Le sue origini
Da dove viene?
Il Dogue del Tibet è una razza asiatica molto antica tradizionalmente utilizzata dai pastori nomadi dell'Himalaya e come cane da guardia nei monasteri tibetani. Autori dell'Antichità, tra cui Aristotele, lo hanno menzionato, e Marco Polo lo ha anche evocato nel corso dei suoi racconti di viaggio. Un maschio fu offerto alla regina Vittoria nel 1847, poi la razza continuò a conquistare l'Europa con l'arrivo di altri soggetti in Inghilterra e la registrazione di una delle prime cucciolate allo zoo di Berlino nel 1878.
Il suo aspetto
Com’è fatto?
Il Dogue del Tibet è un cane gigante, potente, grave e solidamente costruito. Il suo dorso è diritto e muscoloso, il suo petto abbastanza alto, la sua groppa larga e relativamente piatta. La testa è larga e pesante con un muso spesso dalla punta quadrata, gli occhi sono ovali e scuri, le orecchie triangolari e pendenti. La coda, ben fornita di peli, è attaccata alta e si arrotola sul dorso in azione. Il suo mantello lungo e diritto è raddoppiato da un sottopelo abbondante e spesso, con colori puri che vanno dal nero al blu o al dorato, con o senza marcature focate.
Il suo carattere
Temperamento e carattere
Protettore, fedele alla sua famiglia e molto consapevole del suo territorio, il Dogue del Tibet possiede un temperamento deciso. Rimane spesso riservato con gli estranei, abbastanza indipendente e poco dimostrativo nelle sue manifestazioni di affetto. La sua presenza dissuasiva e la sua serietà naturale ne fanno un eccellente cane da guardia, ma il suo carattere può rivelarsi imprevedibile se la sua socializzazione e il suo inquadramento non sono all'altezza.
Convivenza
Convivenza con bambini e animali
Nella vita quotidiana, il Dogue del Tibet apprezza lo spazio, i punti di riferimento stabili e una vita familiare tranquilla. Non è un iperattivo, ma ha bisogno di uscite regolari per sfogarsi e rimanere equilibrato. Il suo istinto di sorveglianza è marcato, il che lo porta a osservare attentamente il suo ambiente e a reagire all'avvicinarsi di sconosciuti. In appartamento, la sua mole e il suo bisogno di territorio rendono la convivenza difficile.
Educazione
Educazione e socializzazione
L'educazione del Dogue du Tibet deve essere precoce, coerente e ferma senza brutalità. La sua grande taglia e il suo carattere dominante richiedono un padrone esperto capace di instaurare regole chiare. La socializzazione fin dalla più giovane età è essenziale al fine di abituarlo ai suoi simili, ai visitatori e agli altri animali. Il lavoro al guinzaglio deve anche essere iniziato presto per evitare che diventi difficile da controllare una volta adulto.
Budget
Prezzo e budget del Mastino Tibetano
Il prezzo d'acquisto varia soprattutto in base alla qualità della linea di sangue, alla serietà dell'allevamento, ai test effettuati sui riproduttori e alla rarità relativa della razza. Per un cane di questo formato, bisogna anche prevedere un budget di mantenimento consistente nella vita quotidiana.
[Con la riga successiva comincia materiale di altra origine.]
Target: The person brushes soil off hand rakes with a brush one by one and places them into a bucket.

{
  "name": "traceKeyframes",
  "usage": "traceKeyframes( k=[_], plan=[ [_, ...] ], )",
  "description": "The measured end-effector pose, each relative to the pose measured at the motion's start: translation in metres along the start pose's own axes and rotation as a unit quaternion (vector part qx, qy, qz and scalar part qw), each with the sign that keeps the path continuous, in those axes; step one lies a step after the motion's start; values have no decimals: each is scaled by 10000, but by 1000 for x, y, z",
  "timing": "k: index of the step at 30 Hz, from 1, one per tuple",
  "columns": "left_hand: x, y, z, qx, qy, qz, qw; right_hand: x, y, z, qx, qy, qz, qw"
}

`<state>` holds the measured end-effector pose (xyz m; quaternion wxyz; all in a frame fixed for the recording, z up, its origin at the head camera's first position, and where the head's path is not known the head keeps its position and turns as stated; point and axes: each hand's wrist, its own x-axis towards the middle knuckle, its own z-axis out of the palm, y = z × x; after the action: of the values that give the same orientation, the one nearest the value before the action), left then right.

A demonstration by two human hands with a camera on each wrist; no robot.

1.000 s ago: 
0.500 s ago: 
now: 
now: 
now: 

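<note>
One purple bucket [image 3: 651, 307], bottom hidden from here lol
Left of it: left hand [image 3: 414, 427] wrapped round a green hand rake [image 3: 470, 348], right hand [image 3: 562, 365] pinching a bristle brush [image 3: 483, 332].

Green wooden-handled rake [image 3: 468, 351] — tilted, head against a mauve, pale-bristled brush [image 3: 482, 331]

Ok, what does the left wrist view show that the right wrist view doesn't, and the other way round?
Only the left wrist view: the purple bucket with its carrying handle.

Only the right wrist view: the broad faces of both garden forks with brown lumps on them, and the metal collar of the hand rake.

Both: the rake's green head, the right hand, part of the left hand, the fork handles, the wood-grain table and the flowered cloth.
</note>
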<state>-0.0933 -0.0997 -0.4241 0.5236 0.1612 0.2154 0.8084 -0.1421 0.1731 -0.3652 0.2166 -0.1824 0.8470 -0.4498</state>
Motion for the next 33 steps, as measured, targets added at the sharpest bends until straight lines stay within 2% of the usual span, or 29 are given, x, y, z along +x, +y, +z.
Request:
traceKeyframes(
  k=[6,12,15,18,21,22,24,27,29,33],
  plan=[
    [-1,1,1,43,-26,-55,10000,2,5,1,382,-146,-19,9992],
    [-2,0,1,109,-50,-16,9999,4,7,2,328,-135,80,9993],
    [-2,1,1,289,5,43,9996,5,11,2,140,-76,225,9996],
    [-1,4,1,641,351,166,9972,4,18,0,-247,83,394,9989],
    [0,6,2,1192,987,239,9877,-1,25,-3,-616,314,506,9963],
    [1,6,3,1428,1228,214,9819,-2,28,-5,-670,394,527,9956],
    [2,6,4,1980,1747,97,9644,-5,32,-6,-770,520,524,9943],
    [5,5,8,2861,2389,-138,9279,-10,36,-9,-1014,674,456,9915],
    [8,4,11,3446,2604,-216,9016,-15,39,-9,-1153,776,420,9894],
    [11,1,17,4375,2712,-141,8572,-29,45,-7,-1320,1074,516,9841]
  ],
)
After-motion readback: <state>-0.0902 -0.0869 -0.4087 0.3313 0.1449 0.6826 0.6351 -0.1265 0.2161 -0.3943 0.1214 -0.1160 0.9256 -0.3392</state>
Vedere il dettaglio dei costiSalute
Salute in breve
Il Dogue del Tibet è rinomato per essere robusto e resistente, con una costituzione solida adatta a condizioni difficili. Ciò non dispensa da un attento monitoraggio veterinario, poiché alcune affezioni devono essere sorvegliate per tutta la sua vita, in particolare in un cane di questa taglia.
Prevenzione e punti di attenzioneAlimentazione
Alimentarlo bene
Il Dogue del Tibet ha bisogno di un'alimentazione di grande qualità, completa e ben digeribile, adatta ai cani di grande o grandissima taglia. I suoi apporti devono accompagnare la sua crescita lenta e preservare la sua massa muscolare senza eccesso energetico.
I nostri consigli alimentariLo sapeva?
Curiosità e popolarità
Il Dogue del Tibet fa parte delle razze da guardia più antiche conosciute. Il suo arrivo in Europa nel XIXe secolo ha fortemente contribuito alla sua notorietà, in particolare con il soggetto offerto alla regina Victoria. Il suo altro nome di Mastiff tibetano richiama il suo ancoraggio geografico e la sua funzione storica di guardiano degli alti altipiani himalayani.